YOUR TASK:
Return the data exactly, without pictures.

DATASET EXCERPT:

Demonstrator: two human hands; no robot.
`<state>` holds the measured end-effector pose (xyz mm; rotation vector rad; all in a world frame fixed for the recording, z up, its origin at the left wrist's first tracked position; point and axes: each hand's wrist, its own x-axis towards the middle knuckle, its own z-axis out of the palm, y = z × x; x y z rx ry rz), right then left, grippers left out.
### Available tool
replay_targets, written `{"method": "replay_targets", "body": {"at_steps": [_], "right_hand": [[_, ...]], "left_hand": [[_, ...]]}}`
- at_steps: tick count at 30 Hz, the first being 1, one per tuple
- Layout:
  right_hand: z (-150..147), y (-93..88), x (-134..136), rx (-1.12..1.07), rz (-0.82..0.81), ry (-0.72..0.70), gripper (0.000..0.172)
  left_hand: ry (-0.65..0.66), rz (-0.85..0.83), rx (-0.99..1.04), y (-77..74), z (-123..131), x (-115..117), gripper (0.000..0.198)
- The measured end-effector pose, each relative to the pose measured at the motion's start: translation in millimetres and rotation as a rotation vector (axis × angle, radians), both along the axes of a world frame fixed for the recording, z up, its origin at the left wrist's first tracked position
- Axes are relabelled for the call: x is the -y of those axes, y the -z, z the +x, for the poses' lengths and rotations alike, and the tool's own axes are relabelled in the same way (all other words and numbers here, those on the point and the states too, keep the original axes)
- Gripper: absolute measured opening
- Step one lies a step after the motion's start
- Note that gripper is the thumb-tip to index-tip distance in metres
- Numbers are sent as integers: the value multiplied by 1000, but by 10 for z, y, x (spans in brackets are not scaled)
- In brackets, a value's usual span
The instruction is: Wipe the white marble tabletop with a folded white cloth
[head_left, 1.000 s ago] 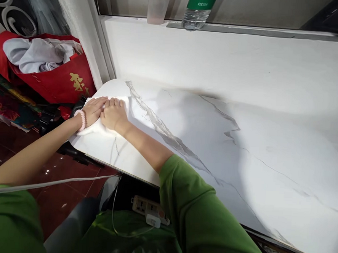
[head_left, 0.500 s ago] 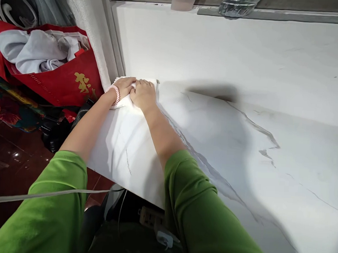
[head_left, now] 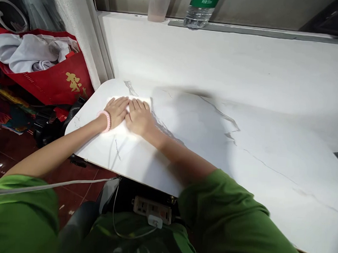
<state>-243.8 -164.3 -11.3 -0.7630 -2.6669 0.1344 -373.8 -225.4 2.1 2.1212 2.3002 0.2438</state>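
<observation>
A white cloth lies flat on the white marble-patterned table, near its rounded left end. My left hand rests on the cloth with its fingers stretched out, a pink beaded bracelet around the wrist. Beside it, my right hand presses flat on the same cloth, fingers extended forward. The two hands touch or nearly touch at the thumbs. Most of the cloth is covered by the hands.
Left of the table stands a red bag with white fabric inside. A green-labelled water bottle and a translucent container stand on the ledge behind. A power strip hangs below the front edge; a pale cable crosses at lower left.
Both hands and the cloth have moved back from the table's far left corner toward me. The view has shifted, showing more of the bottle and the power strip.
</observation>
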Motion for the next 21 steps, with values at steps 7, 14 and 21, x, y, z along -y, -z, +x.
{"method": "replay_targets", "body": {"at_steps": [7,14,21], "right_hand": [[882,-19,715,48,-1,-105,63],[676,-2,321,32,2,-52,59],[65,19,-793,0,7,141,50]], "left_hand": [[25,19,-4,-48,890,862,58],[41,3,-5,-19,683,377,56],[136,34,-17,53,12,-1096,52]]}}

WRITTEN REPLY:
Demonstrator: two human hands; no robot.
`<state>` holds the measured end-effector pose (xyz mm; rotation vector rad; all in a world frame fixed for the recording, z up, its origin at the left wrist's first tracked position; point and axes: each hand's wrist, its own x-axis towards the middle knuckle, its own z-axis out of the palm, y = z × x; x y z rx ry rz), right then left, grippers left out.
### Available tool
replay_targets, written `{"method": "replay_targets", "body": {"at_steps": [_], "right_hand": [[_, ...]], "left_hand": [[_, ...]]}}`
- at_steps: tick count at 30 Hz, the first being 1, one per tuple
- Layout:
  right_hand: z (-150..147), y (-93..88), x (-134..136), rx (-1.12..1.07), rz (-0.82..0.81), ry (-0.72..0.70), gripper (0.000..0.172)
  left_hand: ry (-0.65..0.66), rz (-0.85..0.83), rx (-0.99..1.04), y (-77..74), z (-123..131), x (-115..117), gripper (0.000..0.198)
- The measured end-effector pose, each relative to the pose measured at the motion's start: translation in millimetres and rotation as a rotation vector (axis × angle, radians), both along the axes of a world frame fixed for the recording, z up, its origin at the left wrist's first tracked position
- Axes are relabelled for the call: x is the -y of those axes, y the -z, z the +x, for the poses' lengths and rotations alike, and the tool's own axes are relabelled in the same way (all other words and numbers here, those on the point and the states too, keep the original axes)
- Gripper: absolute measured opening
- Step one lies a step after the motion's start
- Note that gripper is the thumb-tip to index-tip distance in metres
- Numbers are sent as integers: the value multiplied by 1000, but by 10 for z, y, x (spans in brackets are not scaled)
- In brackets, a value's usual span
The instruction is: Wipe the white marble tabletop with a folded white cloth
[head_left, 1.000 s ago] 
[head_left, 0.500 s ago] 
[head_left, now] 
<state>-243.8 -164.3 -11.3 -0.7630 -2.6669 0.1344 -373.8 -225.4 2.1 2.1212 2.3002 0.2438</state>
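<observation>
A white cloth lies flat on the white marble-patterned table, near its rounded left end. My left hand rests on the cloth with its fingers stretched out, a pink beaded bracelet around the wrist. Beside it, my right hand presses flat on the same cloth, fingers extended forward. The two hands touch or nearly touch at the thumbs. Most of the cloth is covered by the hands.
Left of the table stands a red bag with white fabric inside. A green-labelled water bottle and a translucent container stand on the ledge behind. A power strip hangs below the front edge; a pale cable crosses at lower left.
Both hands and the cloth have moved back from the table's far left corner toward me. The view has shifted, showing more of the bottle and the power strip.
</observation>
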Motion for the next 21 steps, with values at steps 7, 14 and 21, x, y, z along -y, -z, +x.
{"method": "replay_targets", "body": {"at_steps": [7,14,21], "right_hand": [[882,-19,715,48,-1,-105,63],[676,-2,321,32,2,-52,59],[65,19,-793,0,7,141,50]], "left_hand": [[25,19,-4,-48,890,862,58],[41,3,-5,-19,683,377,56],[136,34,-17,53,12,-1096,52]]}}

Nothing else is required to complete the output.